Williams first learned about it in high school.

“It was all over YouTube, and it was mentioned in a few television documentaries. From that moment, I found myself eager to learn more about the advanced capabilities and engineering going into the first space deployable telescope ever to be sent into space.”

During his orientation at Northop Grumman, Williams said his manager casually mentioned that the company was building a telescope. The manager told the eager engineer he could view it on the observation deck open to the public.

“She didn’t mention it was Webb. Out of curiosity, I walked over and opened the door, and, to my surprise, Webb was staring right back at me. I pretty much spent most of my lunches going to the viewing room from then on.”

Eventually, his manager asked if he’d like to work alignments on Webb, and Williams said, “Absolutely!”

He immediately became a part of history with a project that “promises to rewrite our science textbooks.”

Williams’ team played a crucial role in supporting the Webb telescope’s test and on-earth mechanical deployment procedures.

Balancing on a lift, Douglas Williams II moves into position to begin an operation to remove...
Balancing on a lift, Douglas Williams II moves into position to begin an operation to remove Photogrammetry targets from the telescope before it could begin space environmental testing.(Northop Grumman)

“JWST is configured down to the thousandth of an inch. We worked in conjunction with 100-plus other incredible engineers,” he smiled.
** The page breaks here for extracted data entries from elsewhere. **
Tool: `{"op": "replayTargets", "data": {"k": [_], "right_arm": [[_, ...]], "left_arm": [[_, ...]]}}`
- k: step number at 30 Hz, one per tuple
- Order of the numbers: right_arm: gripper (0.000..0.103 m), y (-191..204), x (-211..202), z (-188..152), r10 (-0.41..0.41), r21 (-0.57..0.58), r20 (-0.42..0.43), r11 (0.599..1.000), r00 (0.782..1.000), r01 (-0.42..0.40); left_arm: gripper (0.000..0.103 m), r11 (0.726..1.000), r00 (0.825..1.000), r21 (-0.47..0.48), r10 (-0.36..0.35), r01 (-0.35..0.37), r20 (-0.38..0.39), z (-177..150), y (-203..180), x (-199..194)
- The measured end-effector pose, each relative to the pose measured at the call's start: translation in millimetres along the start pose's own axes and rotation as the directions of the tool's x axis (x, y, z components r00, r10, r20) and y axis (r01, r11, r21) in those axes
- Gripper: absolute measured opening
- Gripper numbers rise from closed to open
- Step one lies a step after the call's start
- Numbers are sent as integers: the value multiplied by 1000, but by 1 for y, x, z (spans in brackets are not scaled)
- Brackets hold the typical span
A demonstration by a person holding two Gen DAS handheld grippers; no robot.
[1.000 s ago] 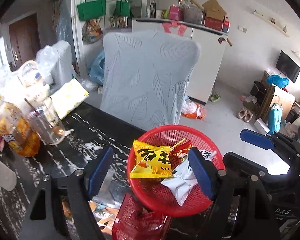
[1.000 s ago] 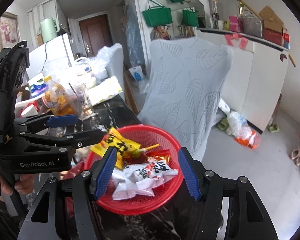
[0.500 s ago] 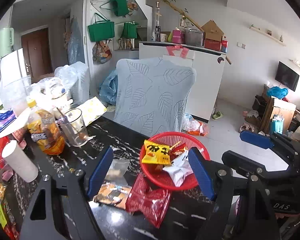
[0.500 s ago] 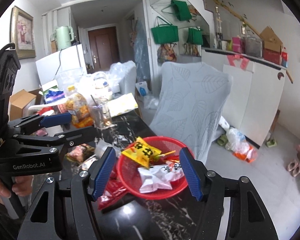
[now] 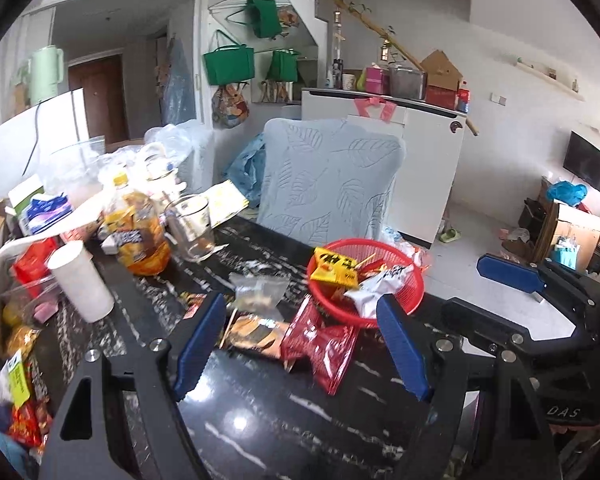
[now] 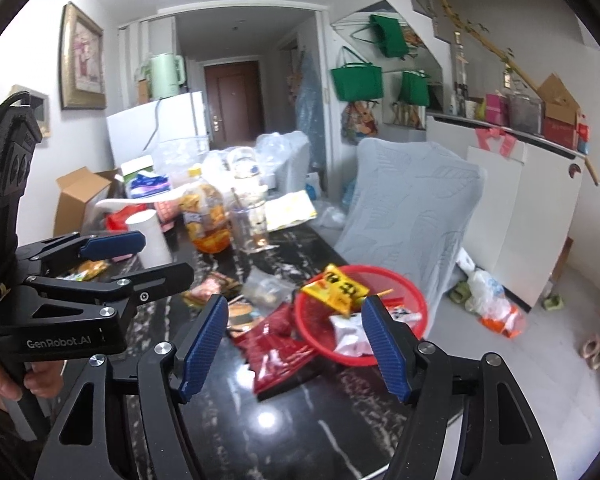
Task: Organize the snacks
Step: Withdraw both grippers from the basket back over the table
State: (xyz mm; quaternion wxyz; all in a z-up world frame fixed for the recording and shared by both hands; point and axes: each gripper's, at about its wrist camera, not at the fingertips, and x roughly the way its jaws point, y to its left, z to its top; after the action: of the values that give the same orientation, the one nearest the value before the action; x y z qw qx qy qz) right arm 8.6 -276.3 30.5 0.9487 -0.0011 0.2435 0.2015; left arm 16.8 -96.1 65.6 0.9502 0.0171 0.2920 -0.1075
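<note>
A red mesh basket (image 5: 414, 280) (image 6: 410, 292) sits near the table's right edge and holds a yellow snack bag (image 5: 334, 270) (image 6: 336, 288), a white packet (image 5: 376, 288) (image 6: 350, 334) and small sticks. A red snack bag (image 5: 322, 344) (image 6: 276, 344), a brown packet (image 5: 256, 334) and a clear pouch (image 5: 258, 290) lie on the black marble table (image 5: 284, 420) beside it. My left gripper (image 5: 300, 344) is open and empty, back from the snacks. My right gripper (image 6: 294, 346) is open and empty. It also shows at the right of the left wrist view (image 5: 512, 280).
A white cup (image 5: 82, 280), an orange-drink bottle (image 5: 138, 236) and a glass mug (image 5: 192, 228) stand at the table's left, with more snack packets (image 5: 24, 400) and a cardboard box. A covered chair (image 5: 328, 180) stands behind the table.
Both grippers have pulled back and up from the basket, so it looks smaller and more of the table shows. Both stay open and empty.
</note>
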Motion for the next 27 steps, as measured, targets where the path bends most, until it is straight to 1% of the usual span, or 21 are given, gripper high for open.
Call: {"op": "replayTargets", "data": {"k": [5, 10, 16, 22, 27], "right_arm": [[70, 12, 1, -8, 46, -8, -12, 999, 999, -47], [70, 24, 11, -20, 98, -6, -41, 995, 994, -98], [70, 36, 34, -31, 159, -1, -103, 987, 982, -160], [70, 46, 61, -38, 206, 4, -157, 978, 966, -207], [70, 49, 86, -41, 230, 16, -210, 973, 950, -232]], "left_arm": [[77, 999, 999, -32, 28, -29, -15, -13, 9, -7], [77, 997, 997, -62, 50, -54, -56, -29, 21, -3], [77, 991, 993, -106, 74, -83, -93, -46, 40, 4], [77, 988, 989, -130, 69, -87, -131, -56, 59, 20], [77, 984, 986, -163, 49, -75, -161, -59, 75, 39]]}}
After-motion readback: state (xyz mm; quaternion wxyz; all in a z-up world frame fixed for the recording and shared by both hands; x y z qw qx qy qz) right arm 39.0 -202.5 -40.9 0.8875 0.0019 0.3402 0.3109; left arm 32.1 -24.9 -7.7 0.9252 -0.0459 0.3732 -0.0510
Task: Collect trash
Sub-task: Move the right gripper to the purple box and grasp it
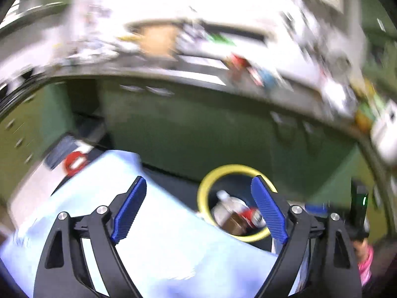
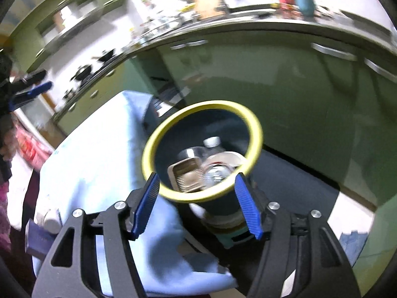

He said his team used metrology to keep deployments within the necessary tolerances.

“We monitored Webb daily to minimize internal stresses that tend to arise during earthquakes and deployment processes.”

Williams said his team also assisted in aligning Webb’s high-gain antenna to send and receive signals to and from Earth.

“Being one of the new members on the team, I appreciated getting to learn on such an impactful project.”

Williams said NASA’s Christmas launch of the telescope went so well that experts now suspect it would have enough fuel to be operational well beyond its previously estimated 10-year lifespan.

“It was a very surreal experience,” he added.

Having a role in the launch of this powerful telescope has forever changed the way he sees not only science - but life.

“It would be unfortunate for humanity to discover life on other planets without first learning how to properly treat one another on Earth. We have to show respect and dignity toward others regardless of race, creed, nationality, gender, sexual orientation, or disability.”